D. DISTRIBUTIONS. All distributions or payments for the account
of Carlyle in connection with South Tower shall be made directly to the
Bank pursuant to UCC Sections 9318 and 9502, and Carlyle irrevocably
consents to MP complying with such direction as to payments to the Bank.
Carlyle shall indemnify and hold MP harmless from any liability as a result
of its compliance with the foregoing direction.
E. NO ASSUMPTION. Unless and until the Bank replaces Carlyle as a
member, the Bank assumes none of the Carlyle obligations under the
Operating Agreement. However, the Bank recognizes any superior right which
South Tower may have to offset liabilities of Carlyle to South Tower
against the obligations of South Tower to Carlyle, as provided in UCC
9318(1)(a).
F. ARBITRATION. The Bank may intervene as a party and/or
participate (all at its option) in any arbitration proceeding pursuant to
the Operating Agreement in order to protect its interests. To the extent
that the Carlyle Interests in which the Bank has a security interest are
affected by any arbitration in which the Bank is permitted to participate
as a party, the results of such arbitration that are binding on Carlyle
likewise bind the Carlyle Interests which are subject to the Bank's
security interest, whether or not the Bank elects to participate in the
arbitration.
G. BANK APPROVAL OF CARLYLE ACTIONS. MP acknowledges that the
Bank holds its security interest and has certain rights to approve the
actions of Carlyle with respect to the Carlyle Interests in South Tower,
and that MP does not have any claim against the Bank as a result of its
having such approval rights through its loan documentation with Carlyle.
MP shall continue to deal exclusively with Carlyle in the management of
South Tower under the terms of the Operating Agreement, without regard to
the position of the Bank unless and until the Bank (or its affiliate)

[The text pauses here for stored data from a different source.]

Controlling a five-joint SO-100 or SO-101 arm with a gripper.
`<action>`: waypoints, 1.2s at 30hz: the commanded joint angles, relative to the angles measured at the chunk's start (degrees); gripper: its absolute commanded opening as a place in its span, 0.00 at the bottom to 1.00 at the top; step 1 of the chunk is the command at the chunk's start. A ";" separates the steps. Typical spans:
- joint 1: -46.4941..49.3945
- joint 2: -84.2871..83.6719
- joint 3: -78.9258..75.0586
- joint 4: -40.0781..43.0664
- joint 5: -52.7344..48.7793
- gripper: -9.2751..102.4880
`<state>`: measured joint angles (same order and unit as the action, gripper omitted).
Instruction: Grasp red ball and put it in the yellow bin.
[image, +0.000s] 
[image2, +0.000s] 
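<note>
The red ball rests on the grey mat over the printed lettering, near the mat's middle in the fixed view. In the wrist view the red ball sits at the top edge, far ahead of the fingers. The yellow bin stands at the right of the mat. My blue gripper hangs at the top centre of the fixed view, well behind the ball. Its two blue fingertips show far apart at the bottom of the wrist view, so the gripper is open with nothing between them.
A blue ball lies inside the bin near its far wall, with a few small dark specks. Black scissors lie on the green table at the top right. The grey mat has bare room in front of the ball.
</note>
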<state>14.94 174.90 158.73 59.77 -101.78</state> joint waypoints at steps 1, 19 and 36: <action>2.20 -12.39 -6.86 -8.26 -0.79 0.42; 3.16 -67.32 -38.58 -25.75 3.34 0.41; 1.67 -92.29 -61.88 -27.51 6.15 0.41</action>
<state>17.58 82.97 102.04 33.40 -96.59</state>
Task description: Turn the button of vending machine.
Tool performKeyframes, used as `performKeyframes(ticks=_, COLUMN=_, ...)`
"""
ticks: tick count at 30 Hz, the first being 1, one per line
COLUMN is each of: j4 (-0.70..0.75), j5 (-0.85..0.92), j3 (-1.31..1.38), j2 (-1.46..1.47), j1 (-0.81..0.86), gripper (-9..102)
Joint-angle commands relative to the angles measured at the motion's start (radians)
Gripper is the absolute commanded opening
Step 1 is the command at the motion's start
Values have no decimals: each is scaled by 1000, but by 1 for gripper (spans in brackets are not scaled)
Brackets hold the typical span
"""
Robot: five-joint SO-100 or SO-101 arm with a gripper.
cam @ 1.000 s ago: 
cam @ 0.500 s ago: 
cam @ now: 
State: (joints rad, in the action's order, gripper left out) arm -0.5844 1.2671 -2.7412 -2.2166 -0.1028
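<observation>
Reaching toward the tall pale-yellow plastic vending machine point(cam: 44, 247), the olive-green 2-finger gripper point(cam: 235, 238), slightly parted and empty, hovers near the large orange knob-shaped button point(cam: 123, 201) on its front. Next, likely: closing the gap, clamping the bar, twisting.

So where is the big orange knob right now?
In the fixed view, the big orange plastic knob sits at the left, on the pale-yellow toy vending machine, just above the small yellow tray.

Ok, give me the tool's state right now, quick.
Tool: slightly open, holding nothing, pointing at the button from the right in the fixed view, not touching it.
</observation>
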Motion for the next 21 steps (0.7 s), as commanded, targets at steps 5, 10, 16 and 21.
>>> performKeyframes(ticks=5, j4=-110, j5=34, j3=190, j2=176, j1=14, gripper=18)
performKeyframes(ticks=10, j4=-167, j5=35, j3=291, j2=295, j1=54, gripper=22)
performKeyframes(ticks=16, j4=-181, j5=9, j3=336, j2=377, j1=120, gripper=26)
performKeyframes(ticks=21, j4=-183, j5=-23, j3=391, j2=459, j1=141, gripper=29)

becomes the substituted member pursuant to its security interest in the
Carlyle Interests. MP shall not bring a claim against the Bank by reason
of the Bank prohibiting Carlyle, under the Bank's loan documents with
Carlyle, from taking (or omitting to take) certain actions or approving (or
disapproving) certain decisions as a member of South Tower (without waiving
any rights or claims as to Carlyle as a member in the Company).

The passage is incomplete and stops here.